Quick recipes for gravitational-wave selection effects

TL;DR

This paper reviews and extends methods for modeling gravitational-wave detection probabilities, providing practical recipes and analyzing biases, crucial for accurate astrophysical population studies and detection pipelines.

Contribution

It introduces new analytical expressions and practical tools for modeling selection effects, including noise realizations, enhancing accuracy in gravitational-wave astronomy.

Findings

Including noise realizations affects detection probability estimates by a few percent.

Biases from approximating SNR can favor detection of marginal sources.

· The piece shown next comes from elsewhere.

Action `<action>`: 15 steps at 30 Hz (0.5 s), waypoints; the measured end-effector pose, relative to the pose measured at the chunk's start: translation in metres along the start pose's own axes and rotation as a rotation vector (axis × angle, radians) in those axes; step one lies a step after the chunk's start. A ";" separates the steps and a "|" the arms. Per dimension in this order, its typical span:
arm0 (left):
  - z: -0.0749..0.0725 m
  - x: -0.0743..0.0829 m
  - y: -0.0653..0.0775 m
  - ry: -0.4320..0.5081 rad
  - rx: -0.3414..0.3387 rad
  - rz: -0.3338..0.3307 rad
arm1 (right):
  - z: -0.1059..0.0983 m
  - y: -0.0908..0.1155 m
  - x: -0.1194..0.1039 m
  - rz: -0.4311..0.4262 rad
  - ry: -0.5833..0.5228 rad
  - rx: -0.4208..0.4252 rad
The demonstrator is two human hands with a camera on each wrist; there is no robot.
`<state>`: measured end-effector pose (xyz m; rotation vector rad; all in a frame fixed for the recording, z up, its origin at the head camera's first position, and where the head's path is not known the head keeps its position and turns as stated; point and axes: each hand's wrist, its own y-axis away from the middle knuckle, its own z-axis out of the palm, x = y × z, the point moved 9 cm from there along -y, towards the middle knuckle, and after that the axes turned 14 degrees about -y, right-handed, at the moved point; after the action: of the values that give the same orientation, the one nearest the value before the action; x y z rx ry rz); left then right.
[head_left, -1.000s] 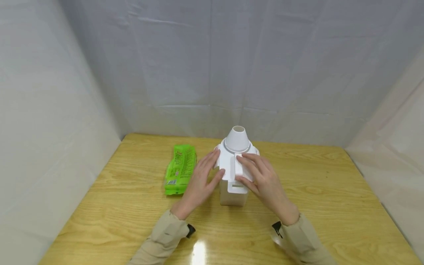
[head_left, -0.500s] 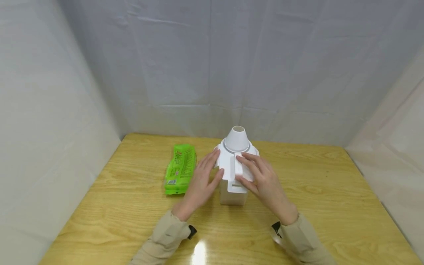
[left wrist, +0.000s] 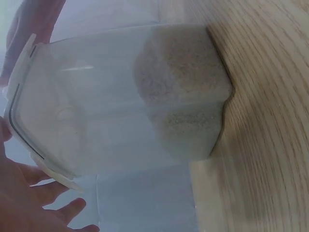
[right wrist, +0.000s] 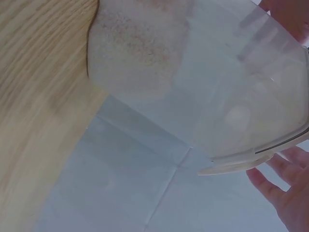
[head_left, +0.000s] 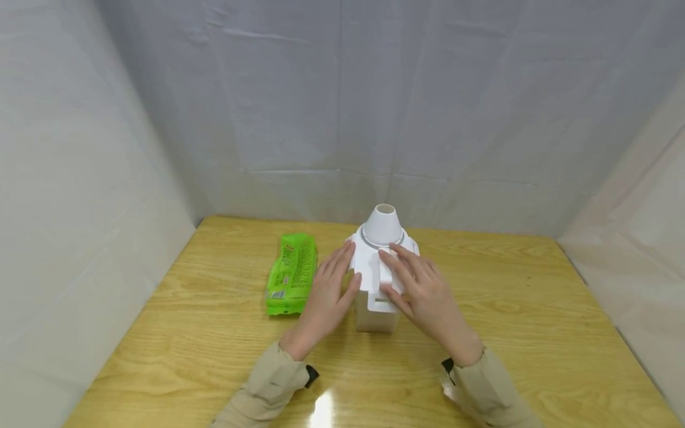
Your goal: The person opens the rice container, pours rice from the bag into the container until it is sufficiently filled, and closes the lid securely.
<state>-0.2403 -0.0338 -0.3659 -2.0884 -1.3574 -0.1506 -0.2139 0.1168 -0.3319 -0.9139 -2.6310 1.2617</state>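
Observation:
A see-through storage container stands upright on the table, with pale rice-like grains in its lower part. Its white lid has a raised handle and, at the far end, a white cone-shaped cup with its narrow end up. My left hand lies along the lid's left edge, fingers extended and thumb apart. Over the handle is my right hand, fingers spread, index fingertip and thumb near the handle's two ends. A side flap of the lid sticks outward beside the right fingers.
A bright green printed packet lies on the wooden table, left of the container and close to the left hand. Pale sheeting hangs behind the table and along both sides.
The right hand's index and middle fingers have shifted slightly forward over the handle. The left hand has barely moved; the container and the green packet stay in place.

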 end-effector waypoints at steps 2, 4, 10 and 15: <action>-0.001 0.001 0.000 -0.013 -0.009 -0.010 | 0.000 0.000 -0.001 -0.009 0.029 -0.008; -0.001 0.001 0.000 -0.025 -0.019 -0.025 | 0.000 0.000 -0.002 -0.023 0.058 -0.011; -0.001 -0.003 0.003 -0.051 -0.073 -0.119 | 0.001 0.001 -0.008 -0.072 0.144 -0.017; -0.001 -0.001 0.003 -0.094 -0.101 -0.170 | -0.001 0.002 -0.014 -0.106 0.180 -0.002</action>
<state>-0.2377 -0.0360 -0.3666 -2.0836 -1.6151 -0.1982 -0.2009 0.1110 -0.3304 -0.8344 -2.5051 1.0979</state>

The methods are validated with software injections and analytical considerations.

Abstract

Accurate modeling of selection effects is a key ingredient to the success of gravitational-wave astronomy. The detection probability plays a crucial role in both statistical population studies, where it enters the hierarchical Bayesian likelihood, and astrophysical modeling, where it is used to convert predictions from population-synthesis codes into observable distributions. We review the most commonly used approximations, extend them, and present some recipes for a straightforward implementation. These include a closed-form expression capturing both multiple detectors and noise realizations written in terms of the so-called Marcum Q-function and a ready-to-use mapping between signal-to-noise ratio thresholds and false-alarm rates from state-of-the-art detection pipelines. The bias introduced by approximating the matched filter signal-to-noise ratio with the optimal signal-to-noise ratio is not symmetric: sources that are nominally below threshold are more likely to be detected than sources above threshold are to be missed. Using both analytical considerations and software injections in detection pipelines, we confirm that including noise realizations when estimating the selection function introduces an average variation of a few %. This effect is most relevant for large catalogs and specific subpopulations of sources at the edge of detectability (e.g. high redshifts).